* [YOUR ASSIGNMENT] The needed output is the run of lines below from the one containing "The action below" through the one containing "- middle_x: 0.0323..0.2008", copied exactly and free of pictures.

Dataset excerpts:
┄┄┄┄┄┄┄┄┄┄┄┄┄┄┄┄┄┄┄┄
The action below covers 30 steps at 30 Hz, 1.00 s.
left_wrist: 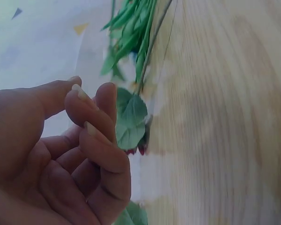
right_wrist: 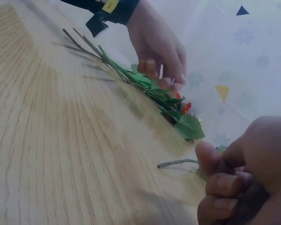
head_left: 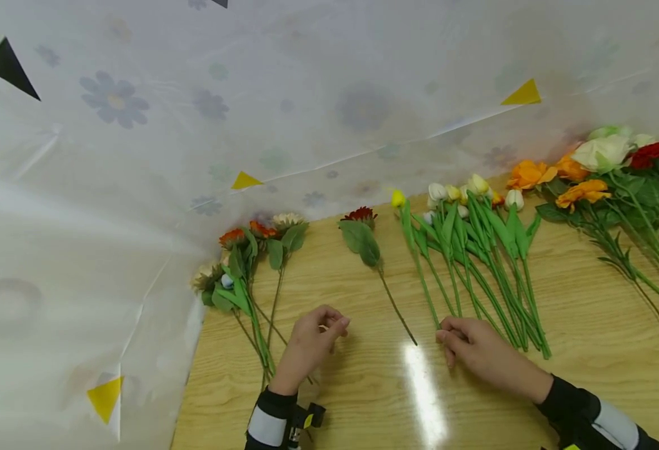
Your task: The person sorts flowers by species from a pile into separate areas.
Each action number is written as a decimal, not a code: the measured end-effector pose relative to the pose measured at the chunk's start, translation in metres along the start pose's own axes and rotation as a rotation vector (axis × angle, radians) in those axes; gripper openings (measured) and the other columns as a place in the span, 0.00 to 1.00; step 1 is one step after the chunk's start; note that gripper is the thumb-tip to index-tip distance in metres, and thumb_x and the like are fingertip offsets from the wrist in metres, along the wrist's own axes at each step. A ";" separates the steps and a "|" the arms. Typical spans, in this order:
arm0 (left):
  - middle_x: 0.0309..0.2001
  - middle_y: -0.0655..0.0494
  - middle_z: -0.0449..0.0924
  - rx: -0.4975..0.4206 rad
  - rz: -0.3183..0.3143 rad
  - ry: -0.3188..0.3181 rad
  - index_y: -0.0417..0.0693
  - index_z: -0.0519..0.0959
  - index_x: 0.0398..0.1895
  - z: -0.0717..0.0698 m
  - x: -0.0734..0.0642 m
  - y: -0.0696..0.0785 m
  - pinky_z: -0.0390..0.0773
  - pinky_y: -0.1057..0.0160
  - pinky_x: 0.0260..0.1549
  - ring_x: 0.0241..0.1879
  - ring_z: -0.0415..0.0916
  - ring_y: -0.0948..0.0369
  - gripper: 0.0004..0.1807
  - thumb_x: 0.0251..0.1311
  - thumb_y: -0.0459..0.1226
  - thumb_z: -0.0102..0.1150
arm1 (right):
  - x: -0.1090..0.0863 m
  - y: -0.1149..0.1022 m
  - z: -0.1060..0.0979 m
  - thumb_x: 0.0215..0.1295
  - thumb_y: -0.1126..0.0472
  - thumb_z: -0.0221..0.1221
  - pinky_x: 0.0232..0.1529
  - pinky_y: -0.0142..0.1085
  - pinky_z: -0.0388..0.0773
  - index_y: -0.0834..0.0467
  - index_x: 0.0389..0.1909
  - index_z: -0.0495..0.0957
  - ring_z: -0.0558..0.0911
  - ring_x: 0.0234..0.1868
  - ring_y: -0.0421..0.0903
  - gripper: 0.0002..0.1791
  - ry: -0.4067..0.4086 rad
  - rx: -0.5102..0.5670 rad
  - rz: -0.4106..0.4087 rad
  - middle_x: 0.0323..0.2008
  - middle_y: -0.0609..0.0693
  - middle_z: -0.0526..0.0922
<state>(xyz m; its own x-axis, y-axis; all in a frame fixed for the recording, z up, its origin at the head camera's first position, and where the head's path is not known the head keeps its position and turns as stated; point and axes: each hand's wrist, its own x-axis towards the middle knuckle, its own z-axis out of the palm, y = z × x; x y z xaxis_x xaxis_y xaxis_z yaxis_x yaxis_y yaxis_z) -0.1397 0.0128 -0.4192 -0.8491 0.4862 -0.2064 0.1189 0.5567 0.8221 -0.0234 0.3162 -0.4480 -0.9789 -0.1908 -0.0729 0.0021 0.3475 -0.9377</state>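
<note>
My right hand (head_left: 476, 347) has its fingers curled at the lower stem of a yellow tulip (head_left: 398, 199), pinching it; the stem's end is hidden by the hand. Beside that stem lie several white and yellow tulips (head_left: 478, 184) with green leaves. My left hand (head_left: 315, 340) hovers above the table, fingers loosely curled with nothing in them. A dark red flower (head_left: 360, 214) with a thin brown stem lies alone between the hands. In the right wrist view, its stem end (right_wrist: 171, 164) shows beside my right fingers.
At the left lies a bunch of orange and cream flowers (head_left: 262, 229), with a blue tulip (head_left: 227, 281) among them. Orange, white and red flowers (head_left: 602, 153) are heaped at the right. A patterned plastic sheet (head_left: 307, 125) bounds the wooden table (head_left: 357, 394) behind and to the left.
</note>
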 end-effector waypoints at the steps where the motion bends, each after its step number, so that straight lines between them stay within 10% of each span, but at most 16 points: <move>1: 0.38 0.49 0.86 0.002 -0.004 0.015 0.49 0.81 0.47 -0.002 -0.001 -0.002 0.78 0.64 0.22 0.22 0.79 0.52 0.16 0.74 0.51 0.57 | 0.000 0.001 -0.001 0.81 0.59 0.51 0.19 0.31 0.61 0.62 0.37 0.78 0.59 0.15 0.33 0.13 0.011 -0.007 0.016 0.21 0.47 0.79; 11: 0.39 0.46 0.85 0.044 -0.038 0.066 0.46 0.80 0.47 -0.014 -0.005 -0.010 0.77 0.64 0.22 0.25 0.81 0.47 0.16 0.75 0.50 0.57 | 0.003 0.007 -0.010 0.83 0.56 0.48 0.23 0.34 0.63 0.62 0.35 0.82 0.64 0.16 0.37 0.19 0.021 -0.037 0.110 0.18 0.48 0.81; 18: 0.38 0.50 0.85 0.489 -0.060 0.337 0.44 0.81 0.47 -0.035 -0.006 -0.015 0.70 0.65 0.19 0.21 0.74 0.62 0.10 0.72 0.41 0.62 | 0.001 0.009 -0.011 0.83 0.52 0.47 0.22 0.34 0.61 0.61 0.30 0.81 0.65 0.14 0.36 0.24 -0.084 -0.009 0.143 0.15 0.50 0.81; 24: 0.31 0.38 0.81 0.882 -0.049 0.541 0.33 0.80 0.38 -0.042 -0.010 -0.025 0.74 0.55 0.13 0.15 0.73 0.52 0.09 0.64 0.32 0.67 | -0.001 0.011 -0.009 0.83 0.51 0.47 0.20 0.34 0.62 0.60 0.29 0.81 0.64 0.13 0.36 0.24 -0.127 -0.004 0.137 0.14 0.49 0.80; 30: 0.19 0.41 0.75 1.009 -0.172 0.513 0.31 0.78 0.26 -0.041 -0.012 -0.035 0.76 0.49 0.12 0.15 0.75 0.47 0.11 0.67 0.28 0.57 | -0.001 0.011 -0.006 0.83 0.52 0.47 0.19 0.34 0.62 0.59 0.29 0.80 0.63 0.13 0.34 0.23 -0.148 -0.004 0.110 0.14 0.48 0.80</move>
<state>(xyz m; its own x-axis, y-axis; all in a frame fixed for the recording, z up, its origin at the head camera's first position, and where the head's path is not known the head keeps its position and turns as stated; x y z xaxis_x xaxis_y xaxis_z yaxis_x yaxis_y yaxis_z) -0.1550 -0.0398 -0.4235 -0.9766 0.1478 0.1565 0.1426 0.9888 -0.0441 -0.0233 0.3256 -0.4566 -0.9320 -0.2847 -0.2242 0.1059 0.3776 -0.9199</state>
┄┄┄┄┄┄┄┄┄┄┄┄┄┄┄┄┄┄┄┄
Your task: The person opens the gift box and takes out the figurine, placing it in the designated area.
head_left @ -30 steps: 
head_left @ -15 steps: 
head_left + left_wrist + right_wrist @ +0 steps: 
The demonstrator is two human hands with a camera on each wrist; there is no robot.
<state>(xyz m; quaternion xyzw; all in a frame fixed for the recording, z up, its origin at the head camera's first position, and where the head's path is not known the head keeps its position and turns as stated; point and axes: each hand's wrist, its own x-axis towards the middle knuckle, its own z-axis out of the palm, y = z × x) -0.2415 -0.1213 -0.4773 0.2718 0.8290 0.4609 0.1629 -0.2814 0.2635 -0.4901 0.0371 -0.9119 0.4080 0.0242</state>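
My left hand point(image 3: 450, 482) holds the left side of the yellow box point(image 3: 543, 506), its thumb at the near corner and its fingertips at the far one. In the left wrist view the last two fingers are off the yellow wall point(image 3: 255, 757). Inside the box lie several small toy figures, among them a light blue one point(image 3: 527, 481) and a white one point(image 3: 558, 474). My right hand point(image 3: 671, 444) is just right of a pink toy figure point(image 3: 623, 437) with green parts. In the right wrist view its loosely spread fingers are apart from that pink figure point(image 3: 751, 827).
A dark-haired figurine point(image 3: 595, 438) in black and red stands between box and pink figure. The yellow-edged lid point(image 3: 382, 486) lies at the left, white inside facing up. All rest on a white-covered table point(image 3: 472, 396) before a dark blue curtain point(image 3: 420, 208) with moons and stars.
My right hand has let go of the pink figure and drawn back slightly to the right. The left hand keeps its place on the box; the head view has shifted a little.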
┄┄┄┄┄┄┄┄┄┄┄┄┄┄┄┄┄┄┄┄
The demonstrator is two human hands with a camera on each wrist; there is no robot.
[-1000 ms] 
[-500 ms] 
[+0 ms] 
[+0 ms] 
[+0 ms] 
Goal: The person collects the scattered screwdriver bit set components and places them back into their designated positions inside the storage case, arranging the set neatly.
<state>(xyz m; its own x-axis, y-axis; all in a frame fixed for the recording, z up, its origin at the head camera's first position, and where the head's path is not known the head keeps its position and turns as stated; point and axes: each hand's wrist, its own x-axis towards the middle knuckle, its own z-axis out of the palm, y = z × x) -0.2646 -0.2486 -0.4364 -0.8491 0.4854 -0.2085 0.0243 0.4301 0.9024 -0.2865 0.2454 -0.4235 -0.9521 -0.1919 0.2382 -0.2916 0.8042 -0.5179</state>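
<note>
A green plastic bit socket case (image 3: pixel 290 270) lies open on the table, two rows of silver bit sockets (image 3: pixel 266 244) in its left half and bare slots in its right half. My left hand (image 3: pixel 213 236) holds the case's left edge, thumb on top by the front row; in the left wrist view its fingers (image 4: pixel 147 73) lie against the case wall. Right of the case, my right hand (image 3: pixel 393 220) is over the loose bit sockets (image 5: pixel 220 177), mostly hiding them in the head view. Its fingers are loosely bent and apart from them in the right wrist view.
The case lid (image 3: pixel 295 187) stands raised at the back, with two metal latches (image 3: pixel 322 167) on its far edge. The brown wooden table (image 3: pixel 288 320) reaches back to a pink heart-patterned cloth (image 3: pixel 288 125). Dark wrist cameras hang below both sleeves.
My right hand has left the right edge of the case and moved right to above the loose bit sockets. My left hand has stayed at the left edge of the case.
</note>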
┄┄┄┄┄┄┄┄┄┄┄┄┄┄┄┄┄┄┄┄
* [RESPONSE TO THIS TASK]
The action below covers 30 steps at 30 Hz, 1.00 s.
left_wrist: 
right_wrist: 
head_left: 
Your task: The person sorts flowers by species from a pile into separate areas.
Each action number is written as a decimal, not a code: the measured end-effector pose relative to the pose measured at the chunk's start, translation in metres along the start pose's own axes and rotation as a rotation vector (axis × angle, radians) in those axes; gripper openings (measured) and the other columns as a place in the span, 0.00 to 1.00; step 1 is one step after the chunk's start; note that gripper is the thumb-tip to index-tip distance in metres, and thumb_x and the like are fingertip offsets from the wrist in metres, along the wrist's own axes at each step. A ";" separates the steps and a "|" the arms. Typical spans, in this order:
arm0 (left):
  - middle_x: 0.0309..0.2001
  - middle_y: -0.0655..0.0494
  - middle_z: -0.0449..0.0924
  - rx: -0.4975..0.4206 rad
  - rz: -0.3183..0.3143 rad
  - ry: -0.3188..0.3181 rad
  - index_y: -0.0417..0.0693
  - index_z: -0.0519..0.0959
  - index_x: 0.0398..0.1895
  - z: -0.0717..0.0698 m
  - x: -0.0734..0.0642 m
  - y: -0.0696..0.0785 m
  - pinky_z: -0.0390..0.0773
  - pinky_y: -0.1057..0.0160
  - pinky_x: 0.0260..0.1549
  - ring_x: 0.0241..0.1879
  - ring_z: -0.0415..0.0916
  - ring_y: -0.0948..0.0369
  - gripper: 0.0004..0.1807
  - thumb_x: 0.0251..0.1311
  - thumb_y: -0.0459..0.1226
  - thumb_z: -0.0102..0.1150
arm1 (right):
  - x: -0.1090..0.0863 m
  - y: -0.1149..0.1022 m
  - z: -0.1060..0.0979 m
  - thumb_x: 0.0215..0.1295
  - thumb_y: -0.1126..0.0472
  - thumb_z: -0.0221..0.1221
  - pinky_x: 0.0232..0.1529
  - pinky_y: -0.0142..0.1085
  - pinky_z: -0.0388..0.0773
  - index_y: -0.0834..0.0467
  - index_x: 0.0389..0.1909
  - index_z: -0.0495..0.0957
  - ring_z: -0.0558..0.0911
  - ring_x: 0.0234..0.1868
  - ring_y: -0.0421..0.0903
  - gripper: 0.0002..0.1791
  - ry: -0.4067..0.4086 rad
  - rx: -0.5102..0.5670 rad
  - rz: -0.4106..0.4087 rad
  - middle_x: 0.0323..0.2008

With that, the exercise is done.